We Are All Completely Beside Ourselves
Karen Joy Fowler's outstanding new novel lands with the force of a haymaker.
Rosemary Cooke was the youngest of three children. But for the past decade, she has grown up as an only child. Her sister, Fern, disappeared when she was five; her brother, Lowell, left home more than 10 years ago to find her.
“The last time I saw him, I was 11 years old and he hated my guts,” Rosemary tells readers.
When it comes to Karen Joy Fowler's outstanding new novel, We Are All Completely Beside Ourselves, you want to be extremely careful to avoid spoilers. If someone tries to describe the plot to you, just stick your fingers in your ears and recite loudly: “La, la, la – I can't hear you.” Or quit reading this review now and go buy the book before some well-meaning individual wrecks it for you.
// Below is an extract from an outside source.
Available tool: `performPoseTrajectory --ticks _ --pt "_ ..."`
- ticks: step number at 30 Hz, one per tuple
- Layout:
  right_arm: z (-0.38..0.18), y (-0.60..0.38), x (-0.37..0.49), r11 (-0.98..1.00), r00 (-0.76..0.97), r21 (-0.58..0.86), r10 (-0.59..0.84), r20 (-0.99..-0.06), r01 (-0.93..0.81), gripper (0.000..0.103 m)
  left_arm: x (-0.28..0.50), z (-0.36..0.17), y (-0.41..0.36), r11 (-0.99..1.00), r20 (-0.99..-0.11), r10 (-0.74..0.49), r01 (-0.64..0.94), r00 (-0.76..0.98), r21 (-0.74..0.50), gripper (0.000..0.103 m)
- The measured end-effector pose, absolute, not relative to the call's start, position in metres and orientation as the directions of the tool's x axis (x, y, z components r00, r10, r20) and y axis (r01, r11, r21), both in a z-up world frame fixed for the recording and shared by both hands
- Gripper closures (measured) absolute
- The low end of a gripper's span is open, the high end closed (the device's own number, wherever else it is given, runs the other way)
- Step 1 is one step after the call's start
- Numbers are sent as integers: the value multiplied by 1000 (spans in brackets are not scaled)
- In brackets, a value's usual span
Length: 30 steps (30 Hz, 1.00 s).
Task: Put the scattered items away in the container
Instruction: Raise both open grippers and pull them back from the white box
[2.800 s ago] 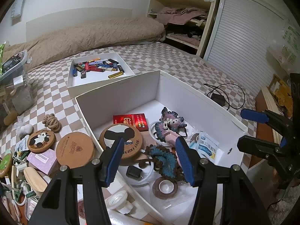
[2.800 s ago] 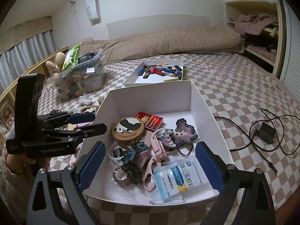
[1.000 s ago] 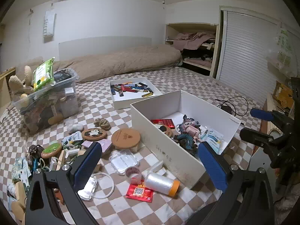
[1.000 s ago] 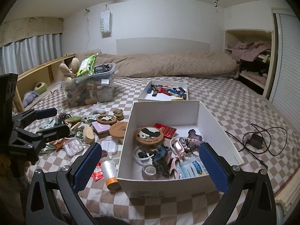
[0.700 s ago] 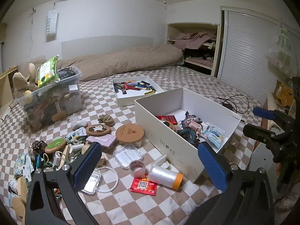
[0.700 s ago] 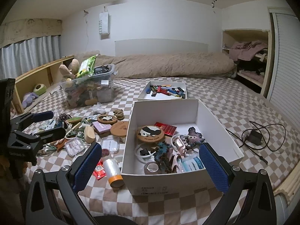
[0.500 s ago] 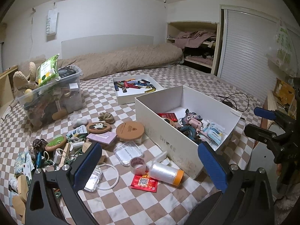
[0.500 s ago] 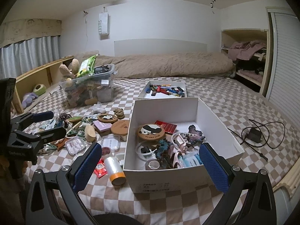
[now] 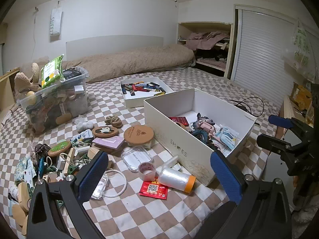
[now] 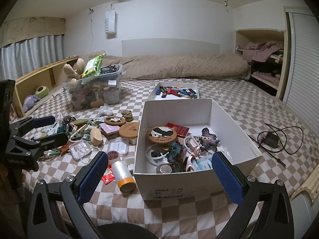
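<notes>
Checkered bedspread (image 9: 139, 205) strewn with small clutter, white shoebox (image 10: 179, 187) in the middle.

Inside the shoebox: panda coaster (image 10: 161, 134), red packet (image 10: 180, 129), knitted pieces, pink case. Just left of it, outside: plastic-wrap roll (image 9: 177, 179), tape ring (image 9: 147, 168), red sachet (image 9: 154, 187), clear case (image 9: 136, 156), cork lid (image 9: 139, 133). Farther left, a dense scatter of clips and tags. Left gripper (image 9: 159, 177) spread wide, empty, hovering short of the roll; right gripper (image 10: 159, 176) equally wide, empty, before the box's near wall.

Both tools (image 9: 157, 175) (image 10: 159, 177) farther from box (image 10: 175, 183)
</notes>
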State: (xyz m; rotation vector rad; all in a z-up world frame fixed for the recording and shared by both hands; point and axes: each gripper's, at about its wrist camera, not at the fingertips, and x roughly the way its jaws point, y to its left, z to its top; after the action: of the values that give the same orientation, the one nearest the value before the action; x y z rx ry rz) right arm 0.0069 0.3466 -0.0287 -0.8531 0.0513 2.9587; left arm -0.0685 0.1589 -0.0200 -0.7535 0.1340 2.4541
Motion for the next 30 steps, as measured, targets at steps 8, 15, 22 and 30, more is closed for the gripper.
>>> performPoseTrajectory --ticks 8,15,22,30 --pt "-30 346 6 -998 -842 18 46 -537 -66 0 -68 -20 160 -842 -548 474 -537 -689 -53 0" --pt "-31 345 5 -998 -843 19 46 -536 -66 0 -69 -22 164 -845 -562 463 -533 -686 -46 0" --pt "-31 346 6 -998 -843 22 44 -536 -66 0 -68 -22 162 -849 -551 461 -527 -696 -43 0" --pt "-31 345 7 -998 -843 27 40 -536 -65 0 -65 -22 163 -847 -548 458 -531 -700 -30 0"
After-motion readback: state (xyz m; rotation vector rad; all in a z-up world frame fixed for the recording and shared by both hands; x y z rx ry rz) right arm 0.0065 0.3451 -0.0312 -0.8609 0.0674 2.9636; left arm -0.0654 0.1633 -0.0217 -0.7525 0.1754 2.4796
While Rosemary says that "some will have guessed," the twist at the heart of the novel, this reader sure didn't. The revelation was totally unexpected – and the consequences of what it meant unexpectedly powerful. To have it described in advance just makes the novel sound quirky, a disservice to writer and reader.
For readers who only know Fowler from 2004's charming and impeccably-timed bestseller, “The Jane Austen Book Club,” her new novel will land with the force of a haymaker. In a novel that blends fiction and science, Fowler takes on what it means to be a family, the nature of memory and grief, and where the dividing line between the human and humanity lies. Fowler is so good at character and sneaky profundity that it's easy to forgive a few muddled chapters' worth of plot near the end.
Rosemary – who used to be a happy chatterbox, overflowing with words – starts in the middle, as her professor father advised when he was too tired to listen to her prattle anymore.